Protecting Tule Springs

Tule Springs is one of the most unique desert ecosystems in the world.  This natural resource is threatened by the proposal to build the Sheep Mount Highway, a proposed new superhighway about three miles outside of 215 to serve as an additional East - West connection in the North Valley.  The Sheep Mountain Highway would go over the upper Las Vegas Wash and severely impact Tule Springs, an area rich in Ice Age fossils.  I viewed with my own eyes the planned location of the new Sheep Mountain Highway, the Ice Age mammal fossil sites and the preservation area proposed by Protectors of Tule Springs.

Protectors of Tule Springs are citizens with a vision for turning this area into the Ice Age National Park which would be a world class natural history museum and research center to include:

1.    World Class Scientific Research Institute and Repository 

2.    Visitor Center 


3.    Mammoth and other fossil displays   


4.    Interactive Paleo area for young and old alike. 


5.    Paleo Library and conference rooms. 


6.    Paleontologists excavating on site for visitors to watch and study.

7.    Escorted tours through paleo and archeological sites.

8.    Endangered plant viewing areas and study.

9.    Hiking areas through desert ecosystem. 


10.    Connectivity with Floyd Lamb Park, Tule Springs National Register Site, Shadow Ridge High School National Science Foundation, Gilcrease Paleo Camp  and State Lands.

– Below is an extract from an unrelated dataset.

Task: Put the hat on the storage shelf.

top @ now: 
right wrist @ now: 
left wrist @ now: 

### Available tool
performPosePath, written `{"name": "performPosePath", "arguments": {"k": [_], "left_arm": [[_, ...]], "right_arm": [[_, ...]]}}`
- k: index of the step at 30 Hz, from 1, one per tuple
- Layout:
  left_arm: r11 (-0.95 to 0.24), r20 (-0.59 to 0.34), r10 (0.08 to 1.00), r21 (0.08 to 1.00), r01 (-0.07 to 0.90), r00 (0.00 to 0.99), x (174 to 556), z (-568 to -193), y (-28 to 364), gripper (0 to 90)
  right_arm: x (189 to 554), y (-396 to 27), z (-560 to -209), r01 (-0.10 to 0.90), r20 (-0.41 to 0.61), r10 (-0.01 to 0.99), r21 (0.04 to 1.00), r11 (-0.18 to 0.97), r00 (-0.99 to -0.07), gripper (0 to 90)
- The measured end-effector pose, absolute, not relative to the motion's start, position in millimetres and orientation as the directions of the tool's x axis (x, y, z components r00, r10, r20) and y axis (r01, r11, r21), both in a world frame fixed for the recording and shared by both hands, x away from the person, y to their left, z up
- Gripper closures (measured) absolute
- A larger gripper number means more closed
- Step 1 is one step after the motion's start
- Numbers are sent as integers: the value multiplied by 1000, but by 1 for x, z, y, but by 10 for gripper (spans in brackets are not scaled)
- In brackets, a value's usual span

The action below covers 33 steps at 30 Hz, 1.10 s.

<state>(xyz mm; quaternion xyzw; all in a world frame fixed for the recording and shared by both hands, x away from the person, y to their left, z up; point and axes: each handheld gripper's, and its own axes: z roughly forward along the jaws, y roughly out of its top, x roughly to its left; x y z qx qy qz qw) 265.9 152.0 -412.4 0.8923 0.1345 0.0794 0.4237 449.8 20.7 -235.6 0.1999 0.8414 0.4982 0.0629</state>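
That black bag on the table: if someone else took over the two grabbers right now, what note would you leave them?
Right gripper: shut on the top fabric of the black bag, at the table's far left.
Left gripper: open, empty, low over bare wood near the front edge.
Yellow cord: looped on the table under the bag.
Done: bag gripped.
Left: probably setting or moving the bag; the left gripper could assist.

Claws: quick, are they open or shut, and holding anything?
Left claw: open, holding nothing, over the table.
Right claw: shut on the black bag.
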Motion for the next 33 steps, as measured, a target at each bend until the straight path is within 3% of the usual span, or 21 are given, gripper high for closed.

This would be a new source of tourism and could be part of promoting the outdoor activities of Las Vegas instead of just the gaming.  None of this will be possible if the Sheep Mountain Highway is build.

Stop Yucca Mountain

I adamantly opposed to turning Yucca Mountain into the nation's nuclear waste dump.  During a recent public hearing on the subject, I inquired about plans to combat terrorist attacks on trains and trucks shipping nuclear waste through Nevada.  No one has an answer.  That scares me.

Imagine what would happen if a shipment of nuclear material were hijacked. Imagine Al Qaeda terrorists detonating an easy to build "Radioactive Dispersal Device" (RDD) in the middle of the Las Vegas strip. After the initial death toll, the radioactive dust would permeate surrounding buildings, contaminating air condition systems, floor and wall covers, office equipment, and possibly concrete and cement, making decontamination virtually impossible without knocking down and removing the buildings.  This would be the death of the Las Vegas economy and community. Preventing this nightmare will be difficult without very expensive military or law enforcement convoys guarding the nuclear shipments.  We need to continue to fight Yucca Mountain.